Please find every line in the records below that contains the word "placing", and copy it.

-- SOURCE MATERIAL follows --

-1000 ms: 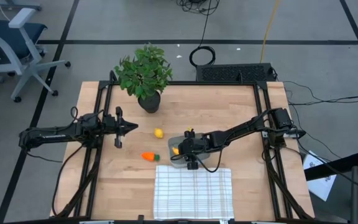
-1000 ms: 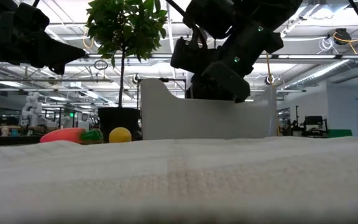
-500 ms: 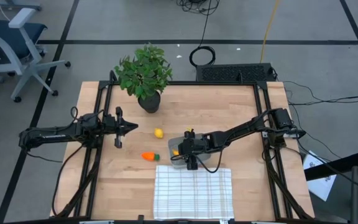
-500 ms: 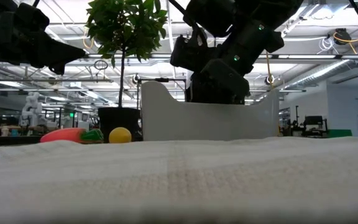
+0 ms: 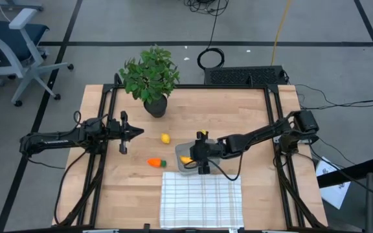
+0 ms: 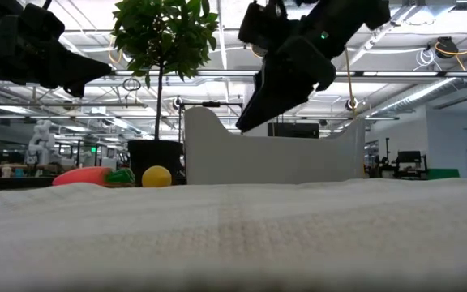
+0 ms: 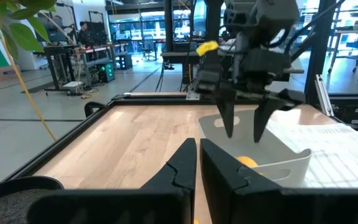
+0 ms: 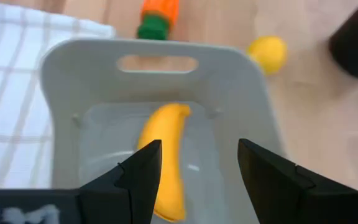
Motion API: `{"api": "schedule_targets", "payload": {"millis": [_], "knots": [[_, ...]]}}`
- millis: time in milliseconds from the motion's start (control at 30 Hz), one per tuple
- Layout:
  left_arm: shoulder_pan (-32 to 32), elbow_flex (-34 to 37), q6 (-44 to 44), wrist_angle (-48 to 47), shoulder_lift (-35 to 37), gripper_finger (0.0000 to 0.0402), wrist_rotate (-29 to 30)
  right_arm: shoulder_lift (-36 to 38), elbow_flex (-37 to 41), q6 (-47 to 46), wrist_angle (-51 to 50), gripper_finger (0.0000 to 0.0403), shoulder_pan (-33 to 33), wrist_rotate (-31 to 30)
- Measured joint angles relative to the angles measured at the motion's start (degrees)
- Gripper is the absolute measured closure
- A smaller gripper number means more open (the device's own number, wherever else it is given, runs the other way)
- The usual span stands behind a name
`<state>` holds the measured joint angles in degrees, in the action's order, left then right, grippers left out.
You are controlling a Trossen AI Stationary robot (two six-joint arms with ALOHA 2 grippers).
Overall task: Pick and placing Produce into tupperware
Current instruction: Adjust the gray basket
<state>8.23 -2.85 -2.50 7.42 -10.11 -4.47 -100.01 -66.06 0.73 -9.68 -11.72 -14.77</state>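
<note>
Banana (image 8: 164,155) lies loose inside the tupperware (image 8: 67,68), which sits on the tabletop (image 5: 238,110) touching the checked cloth's (image 5: 201,197) far edge. Right pincer (image 5: 202,153) hangs just above the tupperware, fingers apart, empty. Lemon (image 5: 165,138) and carrot (image 5: 155,162) rest on the wood beside the tupperware, toward the left pincer (image 5: 138,132), whose fingers are together, holding nothing.
</note>
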Motion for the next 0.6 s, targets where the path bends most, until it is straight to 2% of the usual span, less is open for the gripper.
{"api": "schedule_targets", "payload": {"millis": [100,300,500,600], "knots": [[0.0,0.0,-0.17,-0.11,-0.01,0.0376,0.02,1.01,-0.01,0.36,0.44,0.0202,-0.05,0.21],[0.0,0.0,-0.22,-0.22,-0.02,0.0376,0.02,-0.12,-0.03,2.1,2.45,0.0206,0.15,6.11],[0.0,0.0,-0.18,-0.38,-0.01,0.0376,0.02,-0.65,-0.03,3.2,3.35,0.0233,0.51,5.49],[0.0,0.0,-0.15,-0.39,0.0,0.0376,0.02,-0.52,-0.03,4.89,5.08,0.0248,0.26,3.36]]}}
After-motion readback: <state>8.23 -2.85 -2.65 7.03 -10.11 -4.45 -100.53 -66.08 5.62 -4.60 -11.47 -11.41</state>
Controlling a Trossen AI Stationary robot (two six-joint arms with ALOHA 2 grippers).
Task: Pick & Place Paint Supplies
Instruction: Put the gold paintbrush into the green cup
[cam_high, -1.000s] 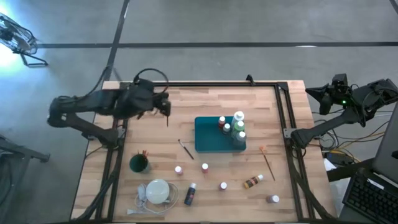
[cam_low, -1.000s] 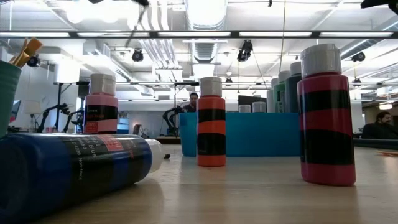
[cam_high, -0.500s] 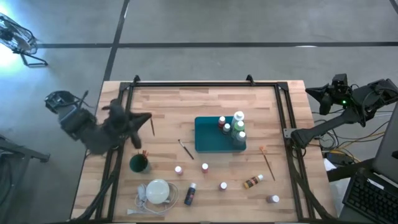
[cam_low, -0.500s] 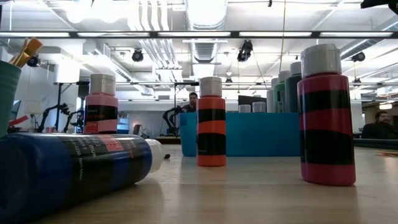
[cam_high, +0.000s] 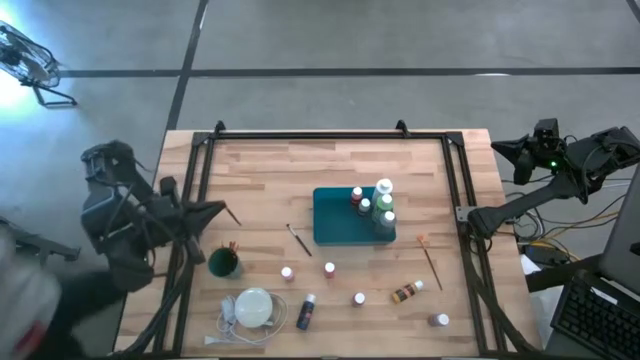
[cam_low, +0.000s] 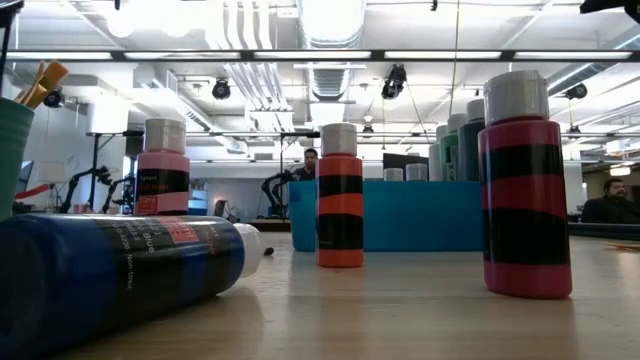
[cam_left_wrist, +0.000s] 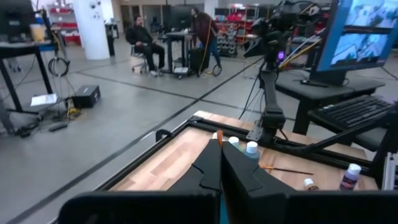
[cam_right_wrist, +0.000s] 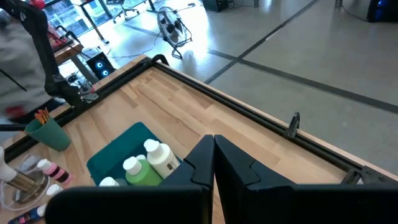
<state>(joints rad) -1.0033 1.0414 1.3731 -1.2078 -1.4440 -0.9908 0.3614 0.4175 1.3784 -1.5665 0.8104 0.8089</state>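
Note:
My left gripper (cam_high: 222, 207) hangs over the table's left edge, just far of the green cup (cam_high: 222, 263) that stands there with brushes in it. It is shut on a thin dark brush (cam_high: 232, 215). The teal tray (cam_high: 335, 228) at mid-table holds several bottles (cam_high: 380, 205). Loose paint bottles (cam_high: 329, 269) stand or lie on the near half of the table, along with a dark brush (cam_high: 298, 240) and an orange-handled brush (cam_high: 430, 258). My right gripper (cam_right_wrist: 214, 146) waits shut beyond the table's right far corner. My left gripper pinches the thin brush between its two shut fingers (cam_left_wrist: 211, 163). A short orange bit (cam_left_wrist: 219, 138) sticks out past the fingertips in the wrist view. The fingers come in nearly level from the table's left. The brush is lifted clear of the table.
A white round disc with a cord (cam_high: 254, 307) lies near the front left. A black frame rail (cam_high: 330, 133) runs around the table. A blurred person (cam_high: 30, 310) shows beyond the left near corner. Bare wood lies on the far half (cam_high: 300, 165).
My left gripper has swung from the table's far left part toward the left edge and the near side, closer to the green cup. It has rolled and carried the brush along, clear of the table. It has stayed shut.

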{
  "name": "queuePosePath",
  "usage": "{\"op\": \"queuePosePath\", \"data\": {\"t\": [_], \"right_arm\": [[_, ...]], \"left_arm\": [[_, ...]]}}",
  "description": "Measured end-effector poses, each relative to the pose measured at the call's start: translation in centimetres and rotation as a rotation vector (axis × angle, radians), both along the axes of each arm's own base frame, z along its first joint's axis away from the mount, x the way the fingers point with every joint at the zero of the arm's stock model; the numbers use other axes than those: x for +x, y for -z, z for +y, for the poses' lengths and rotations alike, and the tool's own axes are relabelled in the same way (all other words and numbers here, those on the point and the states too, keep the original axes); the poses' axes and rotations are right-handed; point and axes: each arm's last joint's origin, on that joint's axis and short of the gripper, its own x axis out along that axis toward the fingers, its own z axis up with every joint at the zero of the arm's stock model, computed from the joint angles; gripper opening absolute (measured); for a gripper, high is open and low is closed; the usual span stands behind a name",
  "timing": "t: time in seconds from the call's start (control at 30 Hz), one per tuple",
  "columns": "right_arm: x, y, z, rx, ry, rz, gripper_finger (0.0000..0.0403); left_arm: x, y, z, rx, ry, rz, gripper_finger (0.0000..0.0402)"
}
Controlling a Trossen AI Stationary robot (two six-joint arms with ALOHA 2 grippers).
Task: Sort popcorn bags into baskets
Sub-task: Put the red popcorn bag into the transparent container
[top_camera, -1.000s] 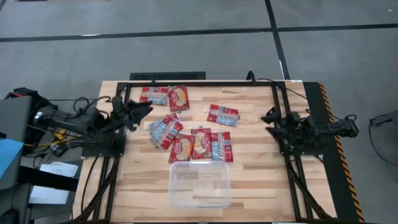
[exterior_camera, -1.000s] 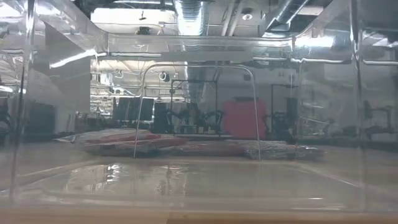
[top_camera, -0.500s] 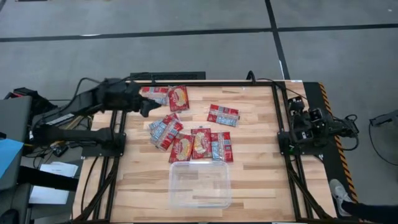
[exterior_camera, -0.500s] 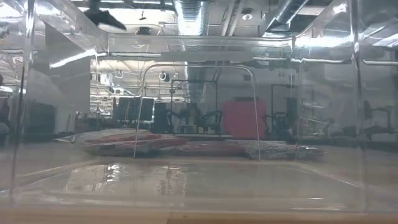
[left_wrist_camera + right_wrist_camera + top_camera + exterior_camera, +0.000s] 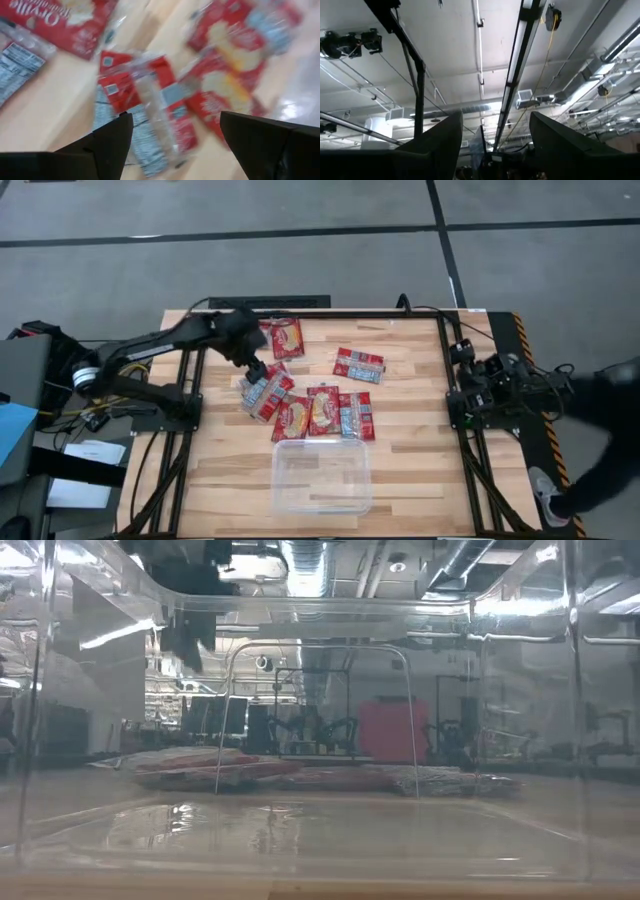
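Your left pincer (image 5: 172, 132) hangs wide open, empty, over the popcorn bags (image 5: 145, 107) (light, slippery film); pinch one by its edge.

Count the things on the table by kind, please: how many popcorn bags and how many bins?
Popcorn bags: about 8; some overlap, and the left gripper hides part of the pile.
Clear bin: 1, empty.
Total: about 9.
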Motion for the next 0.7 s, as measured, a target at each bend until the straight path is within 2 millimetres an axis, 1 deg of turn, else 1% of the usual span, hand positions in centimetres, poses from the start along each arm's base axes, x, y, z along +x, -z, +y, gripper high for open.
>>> {"op": "queuePosePath", "data": {"t": [0.07,0.13,0.2,0.27,0.37,0.47,0.57,0.7], "right_arm": [[0.1,0.1,-0.1,0.053,0.000,0.008,0.0255],[0.1,0.1,-0.3,0.139,-0.009,0.011,0.0255],[0.3,0.3,-0.4,0.199,-0.009,0.035,0.0255],[0.6,0.7,-0.4,0.229,-0.013,0.081,0.0255],[1.1,1.2,-0.3,0.225,-0.005,0.153,0.0255],[1.3,1.5,-0.4,0.249,0.030,0.188,0.0255],[1.3,1.5,-0.6,0.286,0.071,0.194,0.0255],[1.3,1.6,-0.7,0.312,0.101,0.196,0.0255]], "left_arm": [[0.1,1.3,0.3,-0.007,0.013,0.031,0.0287],[-0.1,2.7,0.6,-0.040,0.008,0.024,0.0287],[-0.8,4.2,0.7,-0.082,-0.023,0.000,0.0287],[-1.8,5.3,0.6,-0.104,-0.061,-0.035,0.0287],[-2.8,6.5,0.3,-0.078,-0.103,-0.071,0.0287],[-3.4,7.4,-0.1,-0.015,-0.151,-0.051,0.0287],[-3.5,8.0,-0.4,0.061,-0.188,-0.019,0.0287],[-3.0,8.7,-0.6,0.071,-0.218,-0.097,0.0287]]}}
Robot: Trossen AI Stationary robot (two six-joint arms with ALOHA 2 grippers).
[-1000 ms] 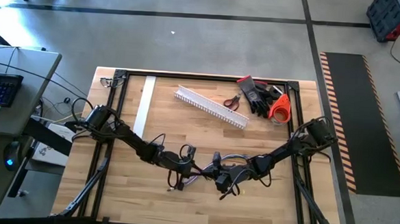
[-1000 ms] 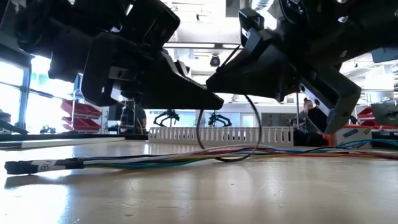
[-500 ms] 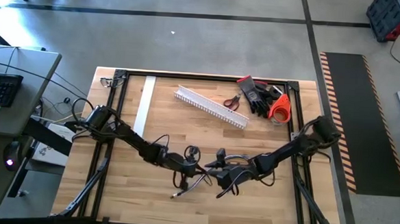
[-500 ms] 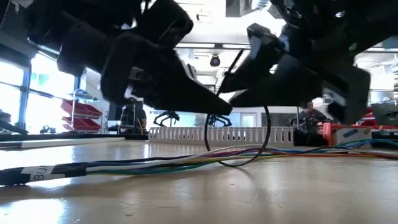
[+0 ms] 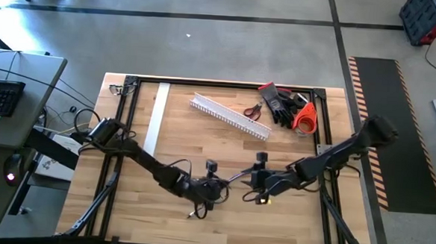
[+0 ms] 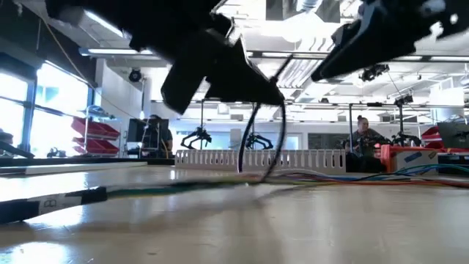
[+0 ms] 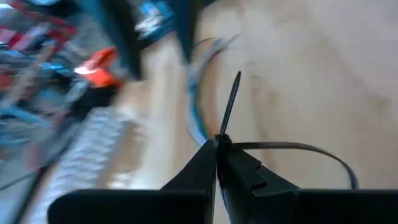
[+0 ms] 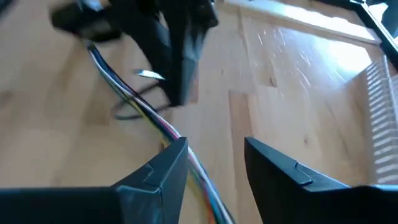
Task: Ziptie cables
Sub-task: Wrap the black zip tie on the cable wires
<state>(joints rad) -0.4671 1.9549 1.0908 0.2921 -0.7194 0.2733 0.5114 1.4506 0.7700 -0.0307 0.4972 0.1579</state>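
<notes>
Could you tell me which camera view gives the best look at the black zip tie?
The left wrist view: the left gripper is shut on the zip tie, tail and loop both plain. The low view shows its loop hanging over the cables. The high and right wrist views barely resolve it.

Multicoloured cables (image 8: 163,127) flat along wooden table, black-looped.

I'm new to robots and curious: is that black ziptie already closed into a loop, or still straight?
Looped. The ziptie curves round from the shut left gripper, its tail poking past the fingertips.
</notes>
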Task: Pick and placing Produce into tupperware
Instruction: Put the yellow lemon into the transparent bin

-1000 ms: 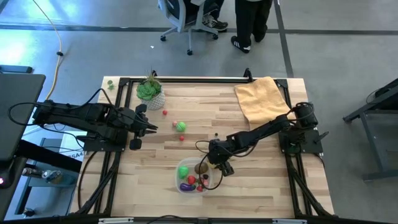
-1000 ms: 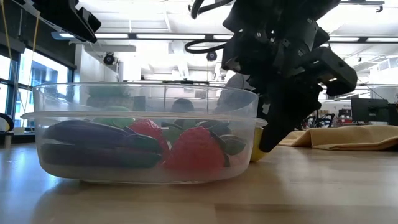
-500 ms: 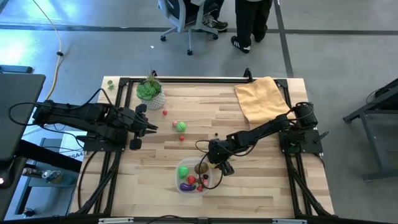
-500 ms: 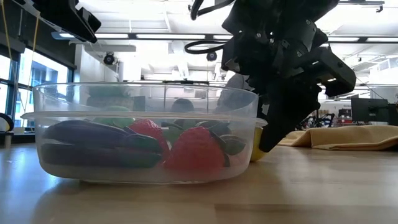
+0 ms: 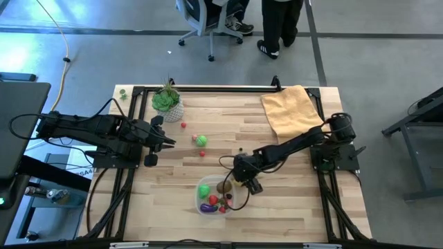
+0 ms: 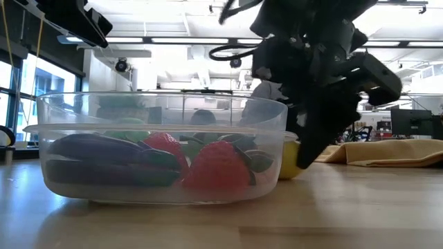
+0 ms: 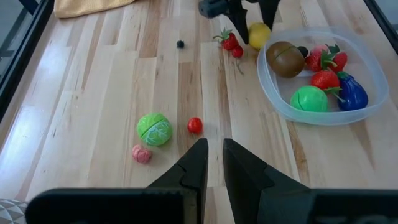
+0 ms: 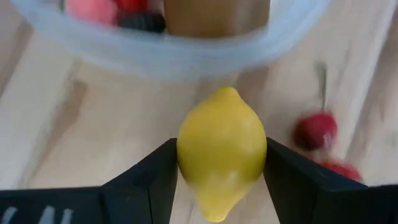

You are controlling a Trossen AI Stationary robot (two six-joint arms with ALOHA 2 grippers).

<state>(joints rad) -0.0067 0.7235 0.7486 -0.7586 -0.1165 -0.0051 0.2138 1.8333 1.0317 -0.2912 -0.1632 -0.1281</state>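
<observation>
The clear tupperware (image 5: 220, 195) stands near the table's front middle. It holds a kiwi (image 7: 285, 59), a green ball (image 7: 309, 99), an eggplant (image 7: 353, 93) and strawberries (image 7: 323, 59). A yellow lemon (image 8: 221, 149) lies just outside the tub's far right wall, with my right gripper (image 5: 241, 181) shut on it. Red cherries (image 7: 231, 42) lie beside it. Toward the table's left middle lie a green cabbage (image 5: 201, 140) and small red pieces (image 5: 183, 125). My left gripper (image 5: 169, 142) hangs shut above the table's left side, holding nothing. My right gripper pinches the lemon between its two fingers (image 8: 163, 171), one on each side of its widest part (image 8: 186, 152). The fingers slant down from the table's far right side. In the low view the lemon (image 6: 289, 160) sits on the table against the tub's wall.
A green plant in a white pot (image 5: 168, 104) stands at the far left. A yellow cloth (image 5: 291, 111) lies at the far right. A small dark bit (image 7: 180, 44) lies on the wood. People's legs and a chair show beyond the far edge.
In the low view my right gripper has shifted slightly toward the right, away from the tub's wall. More of the lemon now shows beside the tub. The tub and its contents have stayed put.
</observation>
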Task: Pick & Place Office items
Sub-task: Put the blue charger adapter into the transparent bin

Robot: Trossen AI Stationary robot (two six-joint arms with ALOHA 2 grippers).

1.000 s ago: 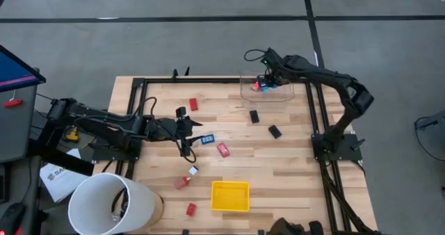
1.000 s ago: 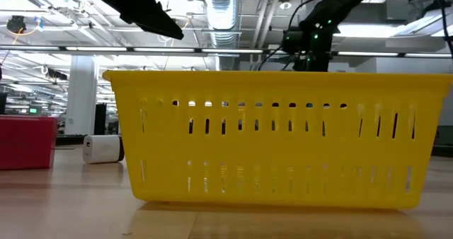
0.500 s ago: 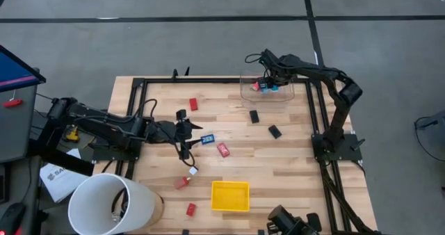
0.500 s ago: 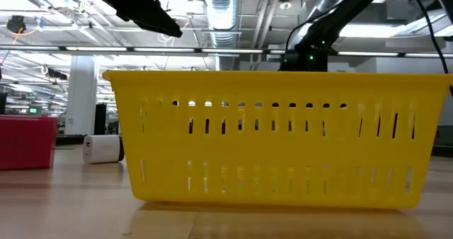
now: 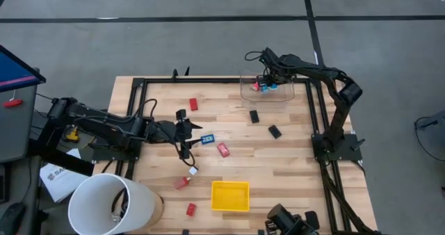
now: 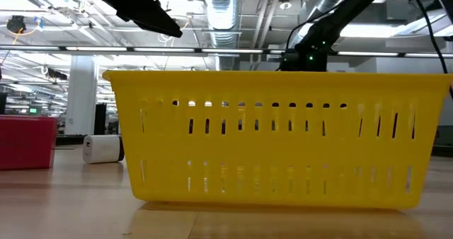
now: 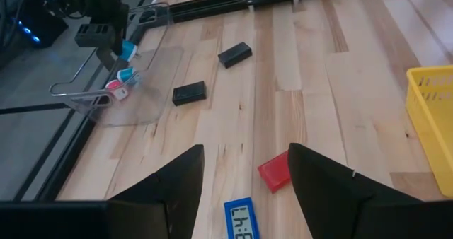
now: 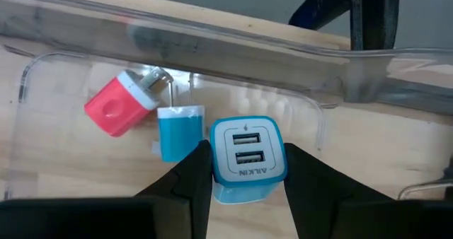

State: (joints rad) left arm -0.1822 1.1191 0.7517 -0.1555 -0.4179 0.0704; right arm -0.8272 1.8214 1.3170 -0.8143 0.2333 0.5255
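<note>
My right gripper (image 5: 270, 82) hangs over the clear plastic box (image 5: 285, 94) at the table's far side, shut on a blue-and-white charger block (image 8: 248, 158). A red block (image 8: 115, 109) and a blue block (image 8: 178, 131) lie on the box floor. My left gripper (image 5: 189, 138) hovers open at the table's left, with a blue-and-white piece (image 7: 241, 222) and a red piece (image 7: 274, 172) on the wood just ahead of its fingers. Two black pieces (image 5: 254, 115) (image 5: 275, 131) and more red pieces (image 5: 193, 104) (image 5: 190, 208) lie flat on the table. My right gripper pinches the blue-and-white charger block by its two opposite side faces (image 8: 216, 161), one finger on each side, coming down from above. Its face with the two sockets points at the wrist camera. The left wrist view shows it lifted clear above the box floor (image 7: 126, 50).
The yellow tray (image 5: 230, 196) sits near the table's near edge and fills the low view (image 6: 276, 136). A white bucket (image 5: 111, 204) stands off the near left corner. Black frame rails (image 5: 208, 80) run along the far, left and right edges. Bare wood lies between the pieces.
My right arm has drawn its elbow in toward the table's far edge, while its gripper has stayed over the clear box, shut on the charger block. Nothing on the table has shifted.
</note>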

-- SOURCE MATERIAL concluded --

* [OUTPUT]:
Overall task: Pick and placing Produce into tupperware
Task: Pick and placing Produce into tupperware

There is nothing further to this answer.